Backup: Though not yet available as a system the Liquid Piston engine generator set is the ideal technology here. This is an generator set that will be around 160mm and 450mm long to produce 2.5 Kw continuous and 3.5 Kw peak plus provide 5 Kw energy equivalent output as hot water from its cooling jacket. The system runs quietly with very low vibration, requiring minimal muffling to produce as low noise as a split cycle air conditioner unit. The generator will run on CNG or synthetic methane produced from recycled municipal refuse. I calculate that such units will operate for around 600 hours per year to deliver continuous energy access for a 4.5 kw PVT rooftop solar system. The LPG gas consumption will be around 1.2 litres per hour at 2.5 Kw output, I have not done the CNG calculation yet. The engine will have a 3 to 4 year life and be a plug on replacement. These 70cc engines are designed to cost competitive with whipper snipper type products so will not be prohibitively expensive to replace and recycle.
Final Conclusion: Though all of the components are not yet readily available for completely modular renewable energy life as usual replacement, the technologies are all proven and in the process of working towards high volume production.
Warning to Grid energy operators: Learn to speak nicely to your customers and develop renewable energy complementary technologies or you will become substantially redundant.
Warning to Nuclear Energy developers: get on with designing practical Nuclear Power Plants for shipping or you will become substantially redundant.
@BilB
Basically, I agree. I could embroider round the edges and add a few more of my own arguments but it wouldn’t alter the fundamentals of what you are saying.
Old school grid energy generators (coal and nuclear mainly) are indeed showing extreme arrogance and stupidity in their business models and treatment of the public. They will rapidly obsolete themselves if they don’t change their ways. As macro generators, they can move into macro solar and wind or they can die. If people think very large companies can’t be rendered obsolete by failing to properly move with new technology and then die very, very quickly they ought to look at Kodak.
@Nevil Kingston-Brown
” – but what if technological advance is causing those huge costs to melt like icebergs?”
Even icebergs take time to melt unless the water is warmed up. We need fossil fuels to become more expensive (or less profitable) by denying them subsidies. But neither the LNP or the ALP seem to be of that mind.
https://www.imf.org/external/np/sec/pr/2013/pr1393.htm
Ikonoclast, I’m not one of those hoity-toity people who uses “washing machines” or engages in “clothes hygiene” so I didn’t know what you were referring to with regards to Samsung washing machines. But after reading about it, in answer to your question would I buy anything from Samsung, well of course I would if, all things considered, I decided it was better than the next best alternative. In fact, I would even look up someone whose washing machine caught on fire, befriend them on facebook, and then say to the Samsung salesperson, “Look, I like your product, but I am concerned about safety because my friend’s Samsung washing machine caught on fire. So I’m not going to buy it unless you give me a discount equal to the cost of at least a couple of fire extinguishers.”
@Ronald Brak
Better make that an automatic sprinkler fire system. 🙂
More seriously, I don’t ever give businesses second chances after dodgy products or services. (Dodgy = dishonest or unreliable).

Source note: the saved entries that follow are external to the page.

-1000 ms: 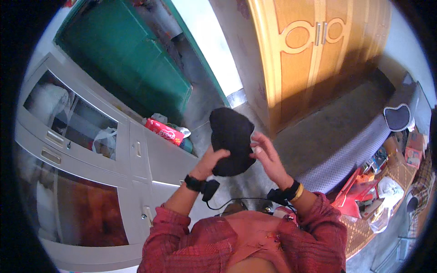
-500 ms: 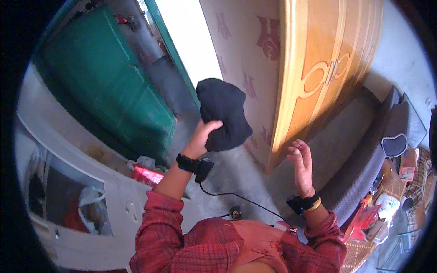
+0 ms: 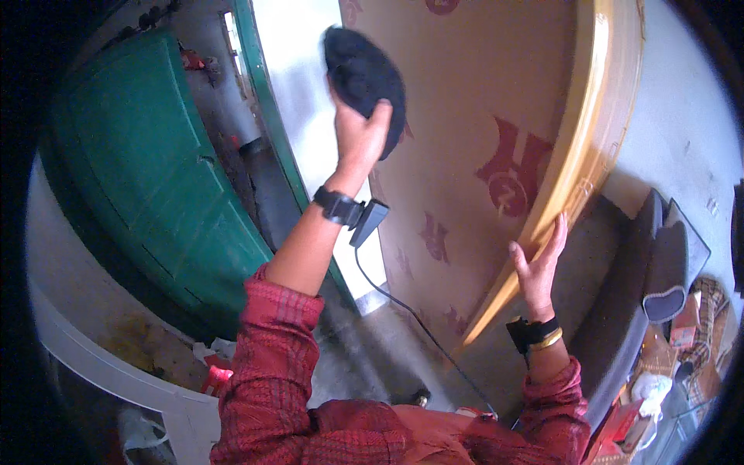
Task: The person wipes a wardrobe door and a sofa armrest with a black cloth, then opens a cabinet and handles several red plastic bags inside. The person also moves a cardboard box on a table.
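My left hand (image 3: 360, 139) is raised far forward, its fingers closed around a folded dark cloth (image 3: 370, 81). The cloth is black and soft-looking, and its exact kind is hard to make out. It hangs in front of the white wall strip (image 3: 298, 54) and the brown patterned side panel (image 3: 465, 93) of the wardrobe. My right hand (image 3: 539, 267) is open, thumb and fingers apart, with nothing in it. It appears beside the yellow wooden front edge (image 3: 573, 167) of the wardrobe; whether it touches is unclear. Both wrists wear black straps, and a cable (image 3: 411, 314) runs from the left one.
A green door (image 3: 139, 178) stands at the left, beside a doorway with a green frame. Low at the left is a whitish cabinet (image 3: 182, 411). A grey sofa (image 3: 612, 318) lines the right, with boxes, bags and a plaid cloth (image 3: 709, 306) near it.
My left hand has moved up and forward with the dark cloth, which now looks turned more edge-on. My right hand has shifted slightly right. The view has tilted, bringing the wardrobe's side more into sight.
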Demonstrator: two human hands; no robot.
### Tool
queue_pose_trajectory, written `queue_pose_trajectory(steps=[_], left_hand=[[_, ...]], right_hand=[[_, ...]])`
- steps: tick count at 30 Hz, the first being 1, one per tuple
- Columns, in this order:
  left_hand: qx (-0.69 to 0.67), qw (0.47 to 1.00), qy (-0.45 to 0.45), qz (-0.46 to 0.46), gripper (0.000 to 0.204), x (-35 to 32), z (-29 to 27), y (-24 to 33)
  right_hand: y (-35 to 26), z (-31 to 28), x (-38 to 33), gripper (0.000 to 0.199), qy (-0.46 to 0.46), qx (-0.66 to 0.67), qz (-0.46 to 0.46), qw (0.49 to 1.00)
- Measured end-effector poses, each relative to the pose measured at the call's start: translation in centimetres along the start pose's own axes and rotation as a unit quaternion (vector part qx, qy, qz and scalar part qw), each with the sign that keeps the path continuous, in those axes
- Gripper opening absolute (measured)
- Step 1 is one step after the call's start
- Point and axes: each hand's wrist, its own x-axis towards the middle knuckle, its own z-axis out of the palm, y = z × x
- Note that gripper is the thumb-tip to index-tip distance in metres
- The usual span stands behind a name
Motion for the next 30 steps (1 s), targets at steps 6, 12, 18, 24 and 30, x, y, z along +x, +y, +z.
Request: queue_pose_trajectory(steps=[6,12,18,24,30], left_hand=[[0.135,0.940,-0.124,0.289,0.083,2.7,8.9,1.9],[0.079,0.868,-0.277,0.405,0.054,-1.3,9.4,2.5],[0.118,0.951,0.006,0.287,0.055,13.5,7.8,-8.2],[0.241,0.969,0.020,-0.060,0.080,10.9,1.7,-23.7],[0.128,0.930,-0.092,-0.333,0.062,-8.1,-1.5,-30.6]], right_hand=[[2.8,3.6,-1.0,0.098,0.040,0.153,0.059,0.986],[3.3,3.9,-2.8,0.098,0.021,0.144,0.105,0.984],[3.3,4.1,-2.9,0.101,0.087,0.128,0.107,0.982],[3.3,4.2,-2.6,0.100,0.114,0.083,0.102,0.985],[2.7,4.5,-2.2,0.104,0.130,0.097,0.119,0.980]])
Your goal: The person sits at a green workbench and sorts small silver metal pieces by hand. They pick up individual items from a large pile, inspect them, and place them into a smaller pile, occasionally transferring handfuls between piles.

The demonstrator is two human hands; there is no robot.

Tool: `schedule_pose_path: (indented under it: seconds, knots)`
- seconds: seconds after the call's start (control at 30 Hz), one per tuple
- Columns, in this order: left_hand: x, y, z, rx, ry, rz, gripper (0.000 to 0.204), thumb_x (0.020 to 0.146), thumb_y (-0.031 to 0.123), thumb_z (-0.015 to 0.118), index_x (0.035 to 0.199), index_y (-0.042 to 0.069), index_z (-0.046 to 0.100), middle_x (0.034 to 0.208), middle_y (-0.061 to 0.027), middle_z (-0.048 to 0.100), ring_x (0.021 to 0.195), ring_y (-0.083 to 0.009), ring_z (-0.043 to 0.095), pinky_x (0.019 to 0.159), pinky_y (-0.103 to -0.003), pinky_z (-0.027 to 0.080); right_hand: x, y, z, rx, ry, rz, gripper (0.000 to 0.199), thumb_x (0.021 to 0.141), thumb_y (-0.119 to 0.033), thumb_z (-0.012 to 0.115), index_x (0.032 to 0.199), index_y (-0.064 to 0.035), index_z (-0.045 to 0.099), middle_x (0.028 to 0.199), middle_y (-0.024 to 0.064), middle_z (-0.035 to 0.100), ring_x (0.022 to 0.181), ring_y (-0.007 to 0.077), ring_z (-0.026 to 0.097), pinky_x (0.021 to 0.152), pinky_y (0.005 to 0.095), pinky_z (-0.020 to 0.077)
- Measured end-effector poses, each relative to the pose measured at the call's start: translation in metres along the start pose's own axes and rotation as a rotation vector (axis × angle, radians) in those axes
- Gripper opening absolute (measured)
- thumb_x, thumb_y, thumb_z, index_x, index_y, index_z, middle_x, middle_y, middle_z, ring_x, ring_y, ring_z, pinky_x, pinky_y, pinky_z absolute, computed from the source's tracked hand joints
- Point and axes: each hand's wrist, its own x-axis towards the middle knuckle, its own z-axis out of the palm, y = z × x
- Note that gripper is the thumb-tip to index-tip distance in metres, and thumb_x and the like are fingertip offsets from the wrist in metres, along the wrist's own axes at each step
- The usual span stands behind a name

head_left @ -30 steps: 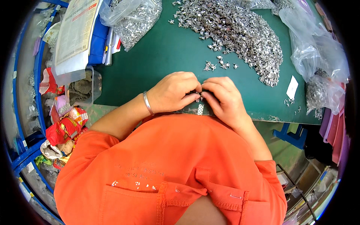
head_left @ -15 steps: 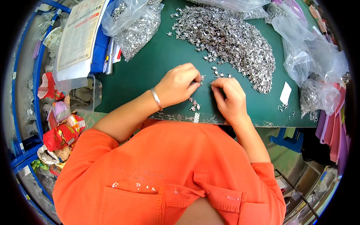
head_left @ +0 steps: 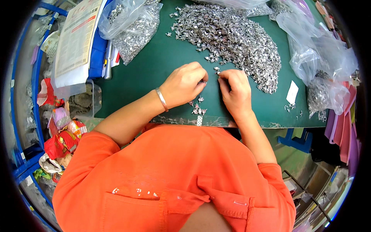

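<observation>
My left hand (head_left: 184,84), with a silver bangle (head_left: 161,99) on its wrist, is closed above the table, thumb and forefinger pinched. A bit of something small shows at its fingertips, too small to name. Facing it, my right hand (head_left: 237,92) has its fingers bent and tips together; what they hold, if anything, is hidden. One small silver metal piece (head_left: 216,70) lies just beyond the right fingertips. Below the left hand, a few similar metal pieces (head_left: 198,110) lie near the table's front edge. A large heap of these silver pieces (head_left: 235,38) spreads beyond both hands.
The green table (head_left: 147,73) carries a clear bag of metal pieces (head_left: 137,40) at back left. More plastic bags (head_left: 324,58) stand at right, near a white tag (head_left: 292,92) and small hooks. A blue bin (head_left: 98,56) with printed paper and a clear tub (head_left: 96,98) sit left.
The view has shifted slightly. Another piece shows beside the small group below my left hand. Fewer loose pieces show near my right fingertips. Both hands stay in nearly the same place.
</observation>
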Motion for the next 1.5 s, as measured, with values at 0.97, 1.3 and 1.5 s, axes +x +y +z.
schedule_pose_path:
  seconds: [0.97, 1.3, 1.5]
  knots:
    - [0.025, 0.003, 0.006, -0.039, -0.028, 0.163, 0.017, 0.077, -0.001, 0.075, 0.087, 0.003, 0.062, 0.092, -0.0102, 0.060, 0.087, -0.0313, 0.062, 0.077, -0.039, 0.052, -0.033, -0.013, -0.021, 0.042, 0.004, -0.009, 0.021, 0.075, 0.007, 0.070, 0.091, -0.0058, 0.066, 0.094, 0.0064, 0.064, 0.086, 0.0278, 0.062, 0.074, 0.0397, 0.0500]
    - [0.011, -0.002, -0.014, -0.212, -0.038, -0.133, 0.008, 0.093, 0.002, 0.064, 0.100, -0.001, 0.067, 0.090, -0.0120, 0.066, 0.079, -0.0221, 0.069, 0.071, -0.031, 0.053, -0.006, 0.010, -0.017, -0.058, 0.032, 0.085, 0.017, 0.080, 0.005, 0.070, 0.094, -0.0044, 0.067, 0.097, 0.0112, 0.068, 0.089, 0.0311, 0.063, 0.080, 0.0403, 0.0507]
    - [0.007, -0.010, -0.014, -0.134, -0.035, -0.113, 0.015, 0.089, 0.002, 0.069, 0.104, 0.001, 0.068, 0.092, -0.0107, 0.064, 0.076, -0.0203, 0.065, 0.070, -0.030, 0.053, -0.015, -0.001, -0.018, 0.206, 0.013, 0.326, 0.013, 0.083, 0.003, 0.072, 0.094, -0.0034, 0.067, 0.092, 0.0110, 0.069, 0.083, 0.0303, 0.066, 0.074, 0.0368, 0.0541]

There are quite a few businesses in my nearby suburbs whose doorstep I will never darken again. Equally, a city dweller always has more options to try until he or she actually finds a good business or trades-person or professional, relatively rare as such entities are.
@Will Boisvert
You seem to be using a worse case scenario. Where I live – Hobart, Tasmania – there are plenty of clouds but a fully overcast sky is unusual, a full day of overcast sky is a rarity and an overcast week would be a 20 or 50 year event – I guess, I’ve never seen one. (I have a meteorology background and I watch the sky.)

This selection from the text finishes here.